About Last Night: Fear the Bulldog

In case you were busy drinking all of the soda in New York, here’s what you missed in sports on Monday.

  • Top-ranked Gonzaga completed its perfect run through West Coast Conference play, winning the WCC tournament final, 65-51, over St. Mary’s. In a particularly touching postgame moment, Gonzaga alum John Stockton handed down to his son, current Gonzaga reserve guard David Stockton, a pair of his trademark shorts. “Look at the waistband,” the elder Stockton said to his son with a wink, as he had written, “now, you are a man,” inside them. When asked if he would wear the shorts in the upcoming NCAA tournament, David Stockton responded, “yeaaaaaaaaaaaaaah.”

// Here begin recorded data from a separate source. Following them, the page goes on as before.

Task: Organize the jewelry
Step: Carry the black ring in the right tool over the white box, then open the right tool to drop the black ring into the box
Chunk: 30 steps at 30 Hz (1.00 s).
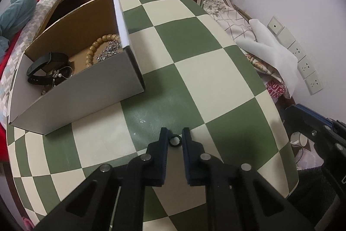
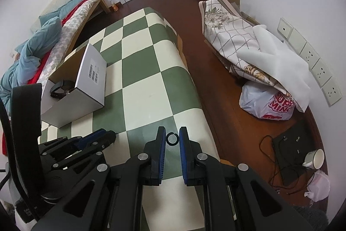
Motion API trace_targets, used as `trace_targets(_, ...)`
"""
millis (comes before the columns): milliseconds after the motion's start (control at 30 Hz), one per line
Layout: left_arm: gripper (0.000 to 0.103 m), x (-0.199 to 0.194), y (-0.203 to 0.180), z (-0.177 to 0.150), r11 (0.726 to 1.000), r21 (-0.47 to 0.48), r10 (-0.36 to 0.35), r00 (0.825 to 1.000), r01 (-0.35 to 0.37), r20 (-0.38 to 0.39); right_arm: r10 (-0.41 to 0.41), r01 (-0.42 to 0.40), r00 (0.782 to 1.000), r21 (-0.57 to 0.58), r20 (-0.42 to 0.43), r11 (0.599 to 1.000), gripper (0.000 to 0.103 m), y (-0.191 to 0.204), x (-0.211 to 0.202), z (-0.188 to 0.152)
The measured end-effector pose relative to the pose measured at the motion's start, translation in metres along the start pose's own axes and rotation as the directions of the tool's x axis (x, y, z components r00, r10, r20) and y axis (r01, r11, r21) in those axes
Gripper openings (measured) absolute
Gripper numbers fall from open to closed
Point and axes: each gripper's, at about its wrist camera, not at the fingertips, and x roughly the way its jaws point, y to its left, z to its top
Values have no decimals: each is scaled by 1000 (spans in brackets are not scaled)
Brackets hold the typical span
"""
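Note:
My left gripper point(image 1: 175, 135) holds a small black ring point(image 1: 174, 141) between its fingertips, low over the green and cream checkered table point(image 1: 194, 70). My right gripper point(image 2: 172, 133) holds another small black ring point(image 2: 172, 139) between its fingertips above the table's right part. An open white cardboard box point(image 1: 86, 88) sits at the left of the table. It holds a black watch point(image 1: 43, 67), a wooden bead bracelet point(image 1: 97, 47), sparkling jewelry point(image 1: 109, 51) and a thin bangle with pearls point(image 1: 61, 74). The box point(image 2: 77, 99) and left gripper point(image 2: 97, 140) show in the right wrist view.
A bed with blue and red bedding point(image 2: 43, 47) runs along the table's left side. The table's right edge point(image 2: 194, 83) drops to a wooden floor with a floral cloth bundle point(image 2: 233, 42), a plastic bag point(image 2: 268, 103), cables and a cup point(image 2: 314, 158).

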Motion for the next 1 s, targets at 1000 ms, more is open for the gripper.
trace_targets(1000,10,-75,199,55,907,-409,-83,995,99,58,229,-249,965,-180,-125,952,13,183,40,97)
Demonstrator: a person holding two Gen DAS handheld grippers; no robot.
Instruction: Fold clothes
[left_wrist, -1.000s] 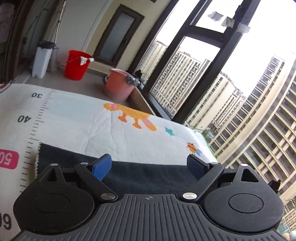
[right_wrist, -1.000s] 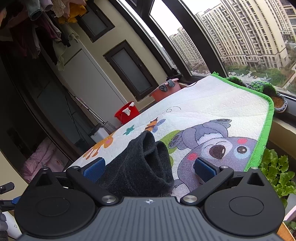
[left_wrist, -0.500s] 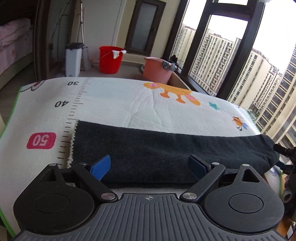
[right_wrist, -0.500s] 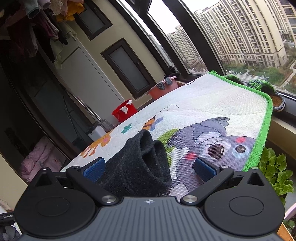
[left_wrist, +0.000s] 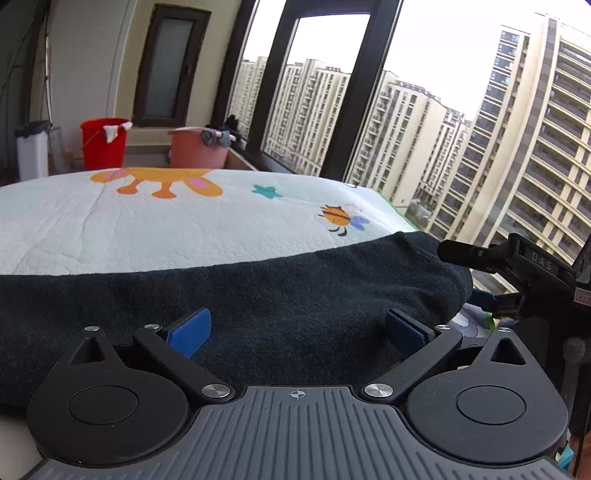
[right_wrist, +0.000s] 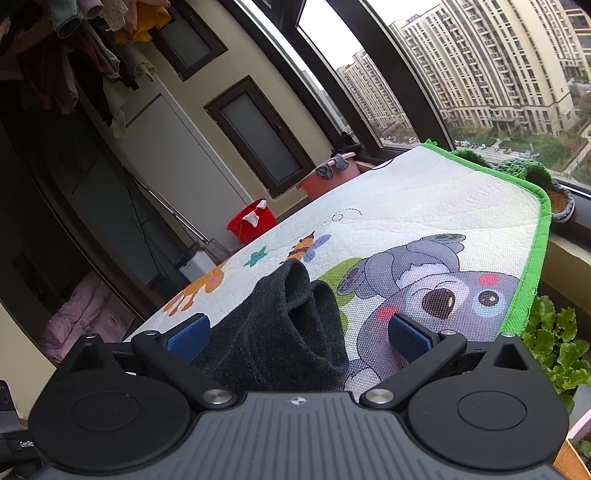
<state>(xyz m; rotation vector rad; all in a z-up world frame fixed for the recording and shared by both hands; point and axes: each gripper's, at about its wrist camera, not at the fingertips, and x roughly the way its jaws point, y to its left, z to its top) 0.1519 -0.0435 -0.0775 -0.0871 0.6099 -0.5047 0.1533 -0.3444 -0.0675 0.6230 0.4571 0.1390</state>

  • In a showdown of Western Conference titans, the San Antonio Spurs topped the Oklahoma City Thunder, 105-93, at home to maintain a two-game advantage in the race for the top seed. The win was the Spurs sixth straight win over the Thunder in San Antonio. “I know I should keep a tighter leash on my guys when we get down here,” Thunder coach Scott Brooks explained after the game. “But I also know that K.D. went to school in the area, and he loves SeaWorld San Antonio. No more, though; we have important non-Orca-related business to attend to here. Next time, I promise you, we won’t be all hopped up on elephant ears and the thrill of watching Shamu.” Brooks then looked over his shoulder at a disappointed Durant, before adding, “well, probably.”

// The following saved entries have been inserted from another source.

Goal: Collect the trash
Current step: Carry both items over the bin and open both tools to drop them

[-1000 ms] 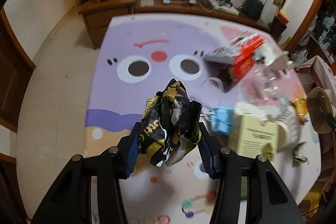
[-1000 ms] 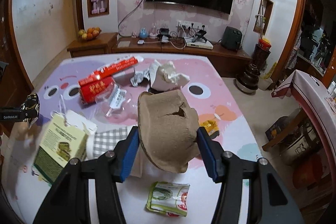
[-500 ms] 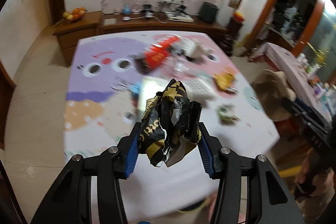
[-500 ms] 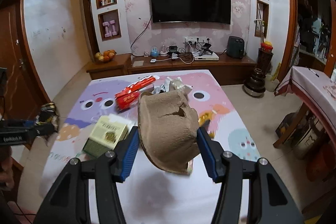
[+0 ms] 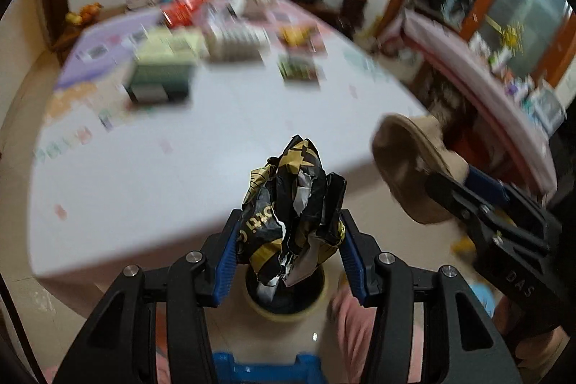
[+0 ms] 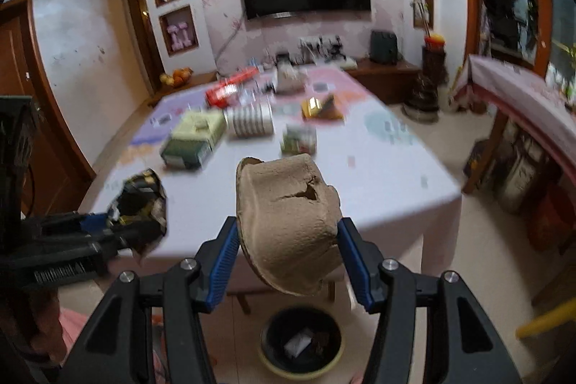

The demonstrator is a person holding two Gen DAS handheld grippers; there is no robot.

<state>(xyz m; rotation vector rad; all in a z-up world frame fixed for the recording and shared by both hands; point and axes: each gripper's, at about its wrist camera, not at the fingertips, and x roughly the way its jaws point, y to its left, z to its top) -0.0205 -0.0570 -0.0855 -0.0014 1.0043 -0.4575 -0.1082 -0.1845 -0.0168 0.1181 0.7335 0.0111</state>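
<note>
My left gripper (image 5: 288, 236) is shut on a crumpled black and gold wrapper (image 5: 291, 204), held above a round trash bin (image 5: 288, 297) on the floor. My right gripper (image 6: 288, 236) is shut on a brown pulp carton piece (image 6: 288, 222), above and just behind the same trash bin (image 6: 300, 344), which has a black liner and some scraps in it. The carton piece (image 5: 406, 168) and right gripper show at the right of the left wrist view. The wrapper (image 6: 144, 200) shows at the left of the right wrist view.
The table (image 6: 378, 175) stands beyond the bin, with a green box (image 6: 194, 139), a red package (image 6: 230, 87), a checked pack (image 6: 252, 119) and small packets (image 6: 298, 139) on it. A wooden door (image 6: 21, 96) is at the left, a side table (image 6: 522, 89) at the right.
Both grippers have pulled back from the table and tipped down toward the floor. The trash bin has come into view under them. Both still hold their items.
</note>
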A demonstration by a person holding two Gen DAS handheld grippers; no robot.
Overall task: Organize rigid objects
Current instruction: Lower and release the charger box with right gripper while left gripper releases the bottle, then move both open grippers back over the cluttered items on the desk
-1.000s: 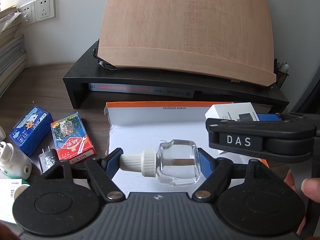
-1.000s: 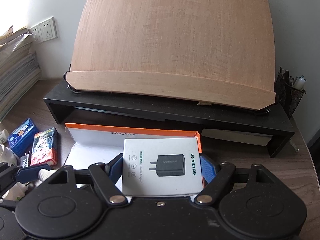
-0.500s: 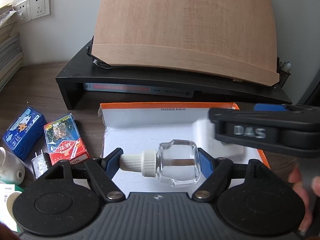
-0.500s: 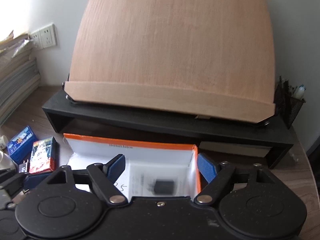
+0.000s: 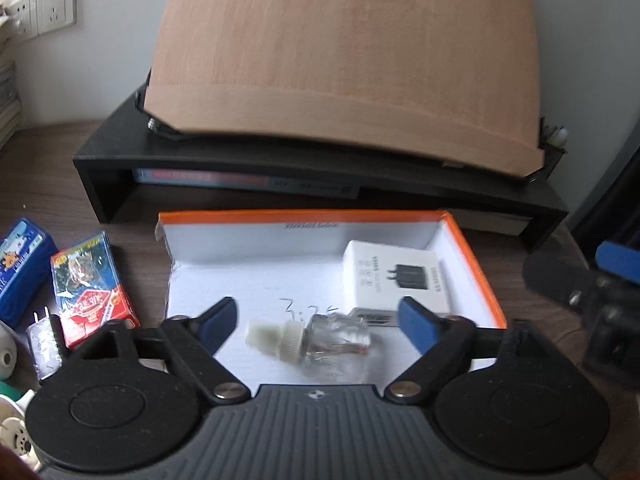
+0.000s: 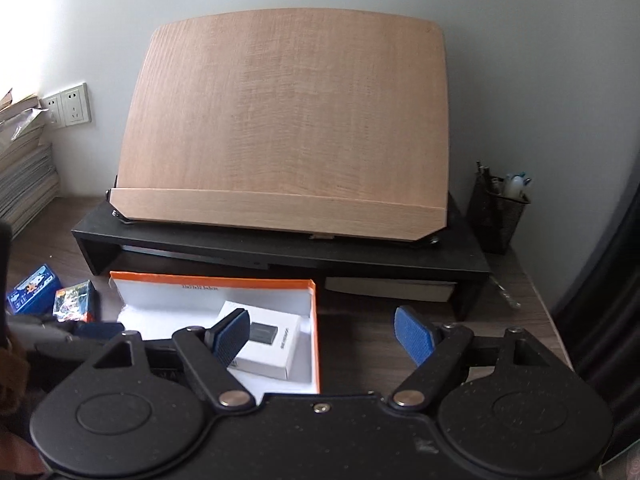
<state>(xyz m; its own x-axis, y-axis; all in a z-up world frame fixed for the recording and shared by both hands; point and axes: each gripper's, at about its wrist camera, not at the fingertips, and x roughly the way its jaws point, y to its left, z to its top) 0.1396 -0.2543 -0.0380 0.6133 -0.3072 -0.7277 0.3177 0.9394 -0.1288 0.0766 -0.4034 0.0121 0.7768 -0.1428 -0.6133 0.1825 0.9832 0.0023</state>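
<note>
While its jaws have just been opening, the left gripper (image 5: pixel 316 322) stands wide over the box (image 5: pixel 472 264), pads clear of the bottle (image 5: pixel 320 338) between them, which lies blurred on its side on the box's white floor, cap to the left. Just beyond it, right, lies the charger carton (image 5: pixel 394 280). Left of the box sit a red pack (image 5: pixel 90 280) and a blue pack (image 5: pixel 20 264). At the right, the right gripper (image 6: pixel 322 334) gapes empty above the box's right wall.
</note>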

  • The Boston Bruins beat the Ottawa Senators, 3-2, in a shootout, in a game most notable for its cordiality. I mean sure, Chris Neil was brutally checked into the boards by Bruins defenseman Adam McQuaid, but it was a cordial boarding. And yes, 22-year-old defenseman Patrick Wiercioch unleashed a felonious level of violence upon McQuaid in retaliation for the hit, but those were dignified fisticuffs, meant to say, “Good sir, I respect you and your team, and I must communicate that to you thusly with my closed fists rubbing ever so sweetly against your jawbone.” I guess what I’m saying is, it was nice to watch a game the Flyers weren’t involved in.

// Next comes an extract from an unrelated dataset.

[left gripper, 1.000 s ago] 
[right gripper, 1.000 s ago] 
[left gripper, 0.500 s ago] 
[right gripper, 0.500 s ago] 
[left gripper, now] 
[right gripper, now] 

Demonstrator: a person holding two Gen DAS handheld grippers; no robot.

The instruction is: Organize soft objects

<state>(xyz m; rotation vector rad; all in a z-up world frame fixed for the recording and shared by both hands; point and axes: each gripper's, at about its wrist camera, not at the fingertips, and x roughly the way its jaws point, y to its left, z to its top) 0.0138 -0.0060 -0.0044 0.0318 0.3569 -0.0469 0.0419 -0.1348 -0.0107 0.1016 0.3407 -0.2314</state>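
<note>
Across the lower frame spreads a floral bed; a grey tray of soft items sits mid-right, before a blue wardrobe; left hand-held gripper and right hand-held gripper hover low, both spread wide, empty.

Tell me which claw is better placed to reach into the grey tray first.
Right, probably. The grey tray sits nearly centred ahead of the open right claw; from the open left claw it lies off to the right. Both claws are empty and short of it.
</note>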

  • The Golden State Warriors routed the New York Knicks, 92-63, in Carmelo Anthony’s return to action after a three-game layoff. “Don’t. Say. Anything,” Anthony said after the game to a slavering New York press corp. “It’s fine. It’s just one game. They’re very good. This isn’t about me; sometimes you don’t win. It’s OK. Just. Let’s. All. Be. Very. Quiet.” Anthony took a deep breath, and said, “Ah, that’s nice, isn’t it?” But the silence in the room would not last, as a glowering older man cleared his throat and said, “Scott Fenton, New York Post headline writer here. What do you think of, ‘CarmelNO WINthony,’ for tomorrow’s back page? Or ‘Golden State, Silver Carmelo?’ Or ‘Snicker at Carmelo?’ You know, because Snickers has caramel. Or–” but before Fenton could say “Carmelblows,” Anthony was already in the hall outside the locker room texting Denver Nuggets head coach George Karl: “Trade backsies?”
  • In NFL news, sources have reported the Minnesota Vikings traded star wide receiver Percy Harvin to the Seattle Seahawks for a package of three draft picks that includes the Seahawks’ first-round pick in this year’s draft. As a Seahawks fan let me just calmly say, HAHAHAHAHA! Yes! We’re coming for you San Francisco. And there’s nothing you can do to stop us! There’s no way you’ll get better value at the wide receiver position. I mean, sure, a first-rounder is a lot to give up, but Harvin is a perfect fit! Shawk the world! Ahem …
  • In other NFL news, the San Francisco 49ers acquired wide receiver Anquan Boldin from the Baltimore Ravens for a sixth-round pick. Wait, really? Is that right? A sixth-round pick? That’s great value. That’s even better value than what the Seahawks got. As a Seahawks fan, let me just calmly say, that’s terrible news. Maybe we can be stopped. I mean, I’d still rather have Harvin all things being equal, but Boldin for a sixth? That’s a good trade.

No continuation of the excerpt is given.